- Problem requirements
Please repeat exactly the lines below from the line with "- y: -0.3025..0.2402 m" to the line with "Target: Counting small", including both, and leave out every picture.
*****
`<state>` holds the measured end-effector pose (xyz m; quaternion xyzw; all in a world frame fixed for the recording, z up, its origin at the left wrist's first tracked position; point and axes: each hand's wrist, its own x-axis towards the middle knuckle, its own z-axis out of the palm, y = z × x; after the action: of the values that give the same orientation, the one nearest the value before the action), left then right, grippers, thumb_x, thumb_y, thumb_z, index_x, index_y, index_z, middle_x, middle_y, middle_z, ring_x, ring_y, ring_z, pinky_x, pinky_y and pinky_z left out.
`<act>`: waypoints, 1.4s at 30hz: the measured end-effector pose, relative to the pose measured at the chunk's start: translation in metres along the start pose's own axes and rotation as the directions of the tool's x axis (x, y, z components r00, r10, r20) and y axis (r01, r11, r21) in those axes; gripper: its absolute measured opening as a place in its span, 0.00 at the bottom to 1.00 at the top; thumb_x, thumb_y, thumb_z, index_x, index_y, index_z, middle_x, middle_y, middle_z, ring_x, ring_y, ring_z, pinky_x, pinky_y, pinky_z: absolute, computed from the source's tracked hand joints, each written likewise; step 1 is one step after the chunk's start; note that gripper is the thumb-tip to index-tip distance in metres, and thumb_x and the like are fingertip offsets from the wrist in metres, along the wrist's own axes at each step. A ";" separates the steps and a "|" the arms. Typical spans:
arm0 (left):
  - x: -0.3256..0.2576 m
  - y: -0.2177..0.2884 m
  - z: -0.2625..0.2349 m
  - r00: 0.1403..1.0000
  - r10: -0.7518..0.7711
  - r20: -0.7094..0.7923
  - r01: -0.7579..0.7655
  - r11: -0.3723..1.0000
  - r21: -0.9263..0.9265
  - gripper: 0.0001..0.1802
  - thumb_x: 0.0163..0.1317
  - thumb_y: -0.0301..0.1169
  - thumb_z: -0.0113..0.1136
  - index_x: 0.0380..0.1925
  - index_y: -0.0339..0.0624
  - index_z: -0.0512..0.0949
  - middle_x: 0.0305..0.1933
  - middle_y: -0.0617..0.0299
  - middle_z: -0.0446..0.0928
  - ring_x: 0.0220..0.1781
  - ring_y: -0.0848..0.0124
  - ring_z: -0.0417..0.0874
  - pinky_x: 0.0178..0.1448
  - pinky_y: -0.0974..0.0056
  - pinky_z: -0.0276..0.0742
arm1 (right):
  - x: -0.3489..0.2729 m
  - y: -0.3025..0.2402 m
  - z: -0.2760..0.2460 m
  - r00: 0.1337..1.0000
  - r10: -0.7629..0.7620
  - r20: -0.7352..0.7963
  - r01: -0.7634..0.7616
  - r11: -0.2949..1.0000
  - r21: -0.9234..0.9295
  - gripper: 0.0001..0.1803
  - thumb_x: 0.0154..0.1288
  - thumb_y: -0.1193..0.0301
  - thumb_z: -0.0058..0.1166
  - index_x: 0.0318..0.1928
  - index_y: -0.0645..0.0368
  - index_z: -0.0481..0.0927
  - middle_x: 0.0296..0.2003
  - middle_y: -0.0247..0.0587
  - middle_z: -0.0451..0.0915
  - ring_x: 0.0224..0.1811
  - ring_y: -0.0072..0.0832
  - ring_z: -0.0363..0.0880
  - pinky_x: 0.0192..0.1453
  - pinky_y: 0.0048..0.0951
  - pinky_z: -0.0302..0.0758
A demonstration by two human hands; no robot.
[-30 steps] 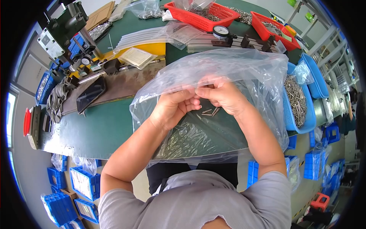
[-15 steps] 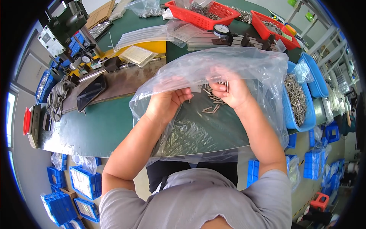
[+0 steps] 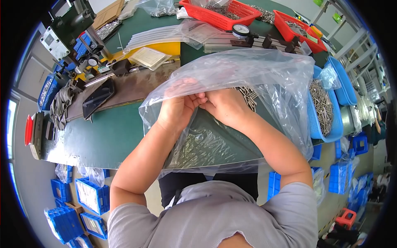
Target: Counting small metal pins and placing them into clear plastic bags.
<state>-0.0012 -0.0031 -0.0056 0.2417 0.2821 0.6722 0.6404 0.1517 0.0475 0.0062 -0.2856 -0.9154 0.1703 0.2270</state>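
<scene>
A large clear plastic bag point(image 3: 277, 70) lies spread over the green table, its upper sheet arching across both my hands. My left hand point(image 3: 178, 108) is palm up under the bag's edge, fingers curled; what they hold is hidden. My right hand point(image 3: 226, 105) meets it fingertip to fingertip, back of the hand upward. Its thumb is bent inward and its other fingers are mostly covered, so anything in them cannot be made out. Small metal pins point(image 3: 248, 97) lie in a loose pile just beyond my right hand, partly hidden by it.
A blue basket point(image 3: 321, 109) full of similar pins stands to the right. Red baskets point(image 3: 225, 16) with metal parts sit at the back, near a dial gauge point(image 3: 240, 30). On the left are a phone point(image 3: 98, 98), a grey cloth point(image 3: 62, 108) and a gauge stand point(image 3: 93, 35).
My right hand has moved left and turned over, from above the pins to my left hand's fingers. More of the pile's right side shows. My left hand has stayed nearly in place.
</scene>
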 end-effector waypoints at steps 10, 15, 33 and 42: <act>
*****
- Solution
  - y: -0.3025..0.2402 m
  - z: -0.2760..0.2460 m
  - r00: 0.1337..1.0000
  - r10: -0.7629..0.7620
  - r20: -0.7352..0.7963
  - r01: -0.7634..0.7616
  - r11: -0.2949..1.0000
  - r21: -0.9234..0.9295
  - gripper: 0.0001..0.1803
  - thumb_x: 0.0154..0.1288
  - thumb_y: -0.1193..0.0301
  - thumb_z: -0.0058..0.1166
  - index_x: 0.0318..0.1928
  - index_y: -0.0645..0.0368
  - index_z: -0.0481..0.0927
  - middle_x: 0.0296..0.2003
  - middle_y: -0.0247..0.0587
  - middle_z: -0.0451..0.0915
  - ring_x: 0.0224..0.1811
  - ring_y: -0.0072..0.0832
  - ring_z: -0.0363..0.0880
  - pinky_x: 0.0192..0.1453
  - pinky_y: 0.0048..0.0951
  - pinky_z: -0.0302..0.0758
A demonstration by two human hands; no robot.
[-30 steps] 
[-15 steps] 
[+0 steps] 
Target: Counting small metal pins and placing them into clear plastic bags.

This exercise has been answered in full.